_Requirement:_ Give back the full listing exactly as written.

_Data below:_
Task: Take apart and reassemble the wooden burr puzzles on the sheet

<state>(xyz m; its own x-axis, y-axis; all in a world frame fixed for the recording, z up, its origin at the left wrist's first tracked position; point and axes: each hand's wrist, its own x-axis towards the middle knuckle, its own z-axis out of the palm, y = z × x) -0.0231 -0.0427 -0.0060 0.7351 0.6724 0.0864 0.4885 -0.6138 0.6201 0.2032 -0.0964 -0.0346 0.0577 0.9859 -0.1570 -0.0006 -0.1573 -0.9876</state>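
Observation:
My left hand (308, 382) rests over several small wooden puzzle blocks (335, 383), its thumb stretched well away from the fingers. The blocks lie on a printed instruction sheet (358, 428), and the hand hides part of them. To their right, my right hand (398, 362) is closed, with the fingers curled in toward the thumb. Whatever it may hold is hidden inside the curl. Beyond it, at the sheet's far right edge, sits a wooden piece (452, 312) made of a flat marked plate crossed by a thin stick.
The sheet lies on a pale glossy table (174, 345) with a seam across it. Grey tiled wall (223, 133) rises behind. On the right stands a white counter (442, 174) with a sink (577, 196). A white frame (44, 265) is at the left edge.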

_Answer box:_
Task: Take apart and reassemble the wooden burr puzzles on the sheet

<state>(xyz m; its own x-axis, y-axis; all in a world frame fixed for the recording, z up, its origin at the left wrist's first tracked position; point and axes: each hand's wrist, its own x-axis towards the middle knuckle, its own z-axis out of the palm, y = z × x) -0.0231 -0.0427 -0.0060 0.7351 0.6724 0.0864 0.4885 -0.6138 0.6201 0.2032 -0.0964 -0.0346 0.0577 0.9859 -0.1570 -0.0006 -0.1573 -0.9876</state>
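Observation:
My left hand (308, 382) rests over several small wooden puzzle blocks (335, 383), its thumb stretched well away from the fingers. The blocks lie on a printed instruction sheet (358, 428), and the hand hides part of them. To their right, my right hand (398, 362) is closed, with the fingers curled in toward the thumb. Whatever it may hold is hidden inside the curl. Beyond it, at the sheet's far right edge, sits a wooden piece (452, 312) made of a flat marked plate crossed by a thin stick.
The sheet lies on a pale glossy table (174, 345) with a seam across it. Grey tiled wall (223, 133) rises behind. On the right stands a white counter (442, 174) with a sink (577, 196). A white frame (44, 265) is at the left edge.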

This concludes the answer to the exercise.